While in my Sophomore year at Albright College I found out about a chance to get a scholarship to study abroad at Scottish Universities. I went to speak with the Director of Experimental Learning, Kimberly Justeson. She is an amazing woman ad it is because of her that I will be in Scotland fulfilling a dream. She worked with me every step of the way in applying for this Scholarship and handling all the paperwork. There was still a lot of paper work though, I think in life you can never escape it ha ha!

This funding I found was the St. Andrews Society of Philadelphia Scholarship. They send five students from the Pennsylvania area to study at four of the oldest Universities in Scotland, including St. Andrews University, the University of Aberdeen, the University of Glasgow, and mine the University of Edinburgh. First step was to see if the college you are attending will nominate you, because each college can only nominate one student. Albright nominated me, but I got off pretty easy since I was the only one this year who wanted to do this scholarship lol. The next step was the application process which included personal info, recommendation letters, transcripts, an essay, and finally the interview in Philly. That was one of the most relaxed and best interviews I’ve ever had. The St. Andrew’s Society is filled with wonderful Scottish-American men who are so welcoming and kind. A few days later I received a call telling me I was got the scholarship and I was going to Scotland. I was given the second position out of the five to choose what University I wanted to attend, so I chose the University of Edinburgh. A few weeks after that during the school year I went to one of the Society’s quarterly dinners where of the five position holders came to meet the whole St. Andrew’s Society. We had a wonderful dinner where I got to play the pipes with a few of the lads and then there was a ceremony where they robed us with the shrouds of the Society and gave us a Society beer mug to take over there.

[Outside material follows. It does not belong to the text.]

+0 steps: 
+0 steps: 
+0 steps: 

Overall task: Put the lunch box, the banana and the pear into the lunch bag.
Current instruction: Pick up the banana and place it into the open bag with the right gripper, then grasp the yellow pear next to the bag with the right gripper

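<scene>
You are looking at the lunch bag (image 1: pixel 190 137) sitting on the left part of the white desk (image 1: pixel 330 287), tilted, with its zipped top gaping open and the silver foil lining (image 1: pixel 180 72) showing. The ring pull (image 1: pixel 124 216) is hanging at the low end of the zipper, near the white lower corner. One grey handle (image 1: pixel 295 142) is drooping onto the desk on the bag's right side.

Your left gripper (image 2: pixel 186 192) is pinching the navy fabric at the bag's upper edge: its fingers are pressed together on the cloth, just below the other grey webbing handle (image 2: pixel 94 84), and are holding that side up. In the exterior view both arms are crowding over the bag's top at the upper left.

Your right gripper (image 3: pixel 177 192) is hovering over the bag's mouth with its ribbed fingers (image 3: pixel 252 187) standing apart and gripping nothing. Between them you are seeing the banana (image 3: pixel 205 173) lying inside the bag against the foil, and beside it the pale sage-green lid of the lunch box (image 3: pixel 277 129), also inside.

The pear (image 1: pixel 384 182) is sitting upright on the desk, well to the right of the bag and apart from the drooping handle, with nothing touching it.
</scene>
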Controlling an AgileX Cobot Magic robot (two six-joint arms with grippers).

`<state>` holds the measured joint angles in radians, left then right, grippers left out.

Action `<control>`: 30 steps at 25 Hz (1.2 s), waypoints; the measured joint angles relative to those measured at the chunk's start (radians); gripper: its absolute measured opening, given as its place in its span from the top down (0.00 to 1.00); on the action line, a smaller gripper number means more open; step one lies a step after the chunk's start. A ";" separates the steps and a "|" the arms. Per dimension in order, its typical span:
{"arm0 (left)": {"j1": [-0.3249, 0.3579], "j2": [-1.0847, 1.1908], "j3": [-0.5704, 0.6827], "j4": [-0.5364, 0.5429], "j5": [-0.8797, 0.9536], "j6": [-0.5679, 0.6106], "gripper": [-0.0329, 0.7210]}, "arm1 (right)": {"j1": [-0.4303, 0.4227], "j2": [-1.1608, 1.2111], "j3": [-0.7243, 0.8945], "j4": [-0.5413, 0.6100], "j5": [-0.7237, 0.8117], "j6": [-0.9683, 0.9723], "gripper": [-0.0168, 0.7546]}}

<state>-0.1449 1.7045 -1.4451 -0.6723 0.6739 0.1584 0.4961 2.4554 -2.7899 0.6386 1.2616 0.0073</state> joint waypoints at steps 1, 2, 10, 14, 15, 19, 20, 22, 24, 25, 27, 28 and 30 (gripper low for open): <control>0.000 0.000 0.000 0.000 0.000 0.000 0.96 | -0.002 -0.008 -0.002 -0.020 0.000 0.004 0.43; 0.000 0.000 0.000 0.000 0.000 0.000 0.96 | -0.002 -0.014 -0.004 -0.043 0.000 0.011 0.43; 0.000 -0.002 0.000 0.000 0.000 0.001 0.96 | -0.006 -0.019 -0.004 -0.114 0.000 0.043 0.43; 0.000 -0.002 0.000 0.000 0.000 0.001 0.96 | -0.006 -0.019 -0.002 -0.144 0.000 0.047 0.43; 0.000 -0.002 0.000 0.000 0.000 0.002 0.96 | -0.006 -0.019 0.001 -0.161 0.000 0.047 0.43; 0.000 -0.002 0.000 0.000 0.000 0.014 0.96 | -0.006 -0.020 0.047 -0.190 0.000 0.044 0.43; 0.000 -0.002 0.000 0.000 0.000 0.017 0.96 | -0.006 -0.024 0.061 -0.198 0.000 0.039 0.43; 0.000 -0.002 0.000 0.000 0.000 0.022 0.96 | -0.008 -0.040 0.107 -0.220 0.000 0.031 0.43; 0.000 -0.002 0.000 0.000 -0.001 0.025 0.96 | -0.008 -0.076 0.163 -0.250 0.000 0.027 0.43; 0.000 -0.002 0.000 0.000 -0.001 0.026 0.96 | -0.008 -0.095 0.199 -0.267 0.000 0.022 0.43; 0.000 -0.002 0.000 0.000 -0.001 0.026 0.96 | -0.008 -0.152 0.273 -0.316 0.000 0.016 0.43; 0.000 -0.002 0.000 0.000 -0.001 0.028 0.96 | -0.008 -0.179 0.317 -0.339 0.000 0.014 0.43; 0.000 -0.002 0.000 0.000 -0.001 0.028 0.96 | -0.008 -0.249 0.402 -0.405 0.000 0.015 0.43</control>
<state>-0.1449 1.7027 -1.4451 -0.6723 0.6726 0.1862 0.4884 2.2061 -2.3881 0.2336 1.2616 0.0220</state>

Now it was time to actually apply for the University itself. This was mainly just a formality because the Society ensured your acceptance. Then requesting courses came, along with the big headache of figuring out what you could take to fulfill credits at Albright and running around to different teachers to get those approved. After a couple weeks of that there was a great relief felt when that was over.

Now came the summer. This was filled with the essential paper work to get over to Scotland. First was making sure my passport was up to date. Next I began my VISA process which involved going to the UK Immigration website and figuring out first what type of VISA I needed. I figured out I needed a Tier 4 VISA since I was staying for a year, and this cost close to 600 dollars. Second was the application for the VISA, which included a lot of questions and tasks, like TB shots and loads of other paperwork. In the mail to the UK embassy in New York I placed my identification, passport, Biometrics (which I got done locally), and a passport sized picture for them to put in your VISA. It took 3 weeks for my things to come back with my accepted VISA. Then came the accommodations hunt, where the University contacted me to choose where to live. This took a week or so because I researched the dorms over there. Then floating over the summer where many small tasks that the University asked me to complete, like website and email sign ups, freshers week sign up, and others. I also spent the summer contacting people in Scotland making connections with friends and family of members of my Bagpipe band. Also my Half-sister is married to someone in the airlines so I’m taking a standby ticket to Edinburgh for only 220 dollars (Thank God, because that can get expensive). Now with everything complete, including the essential things bought and everything packed, I leave in 2 days and I am so excited to begin my journey after a lengthy process and much preparation. I’ll be boarding my plane at 9 pm on September 3rd and I’ll be keeping Bilbo Baggins’ quote from the Lord of the Rings in mind as I go: “It’s a dangerous business, going out your door. You step onto the road, and if you don’t keep your feet, there’s no telling where you might be swept off to.” So Cheers all and I’ll be updating you soon!!!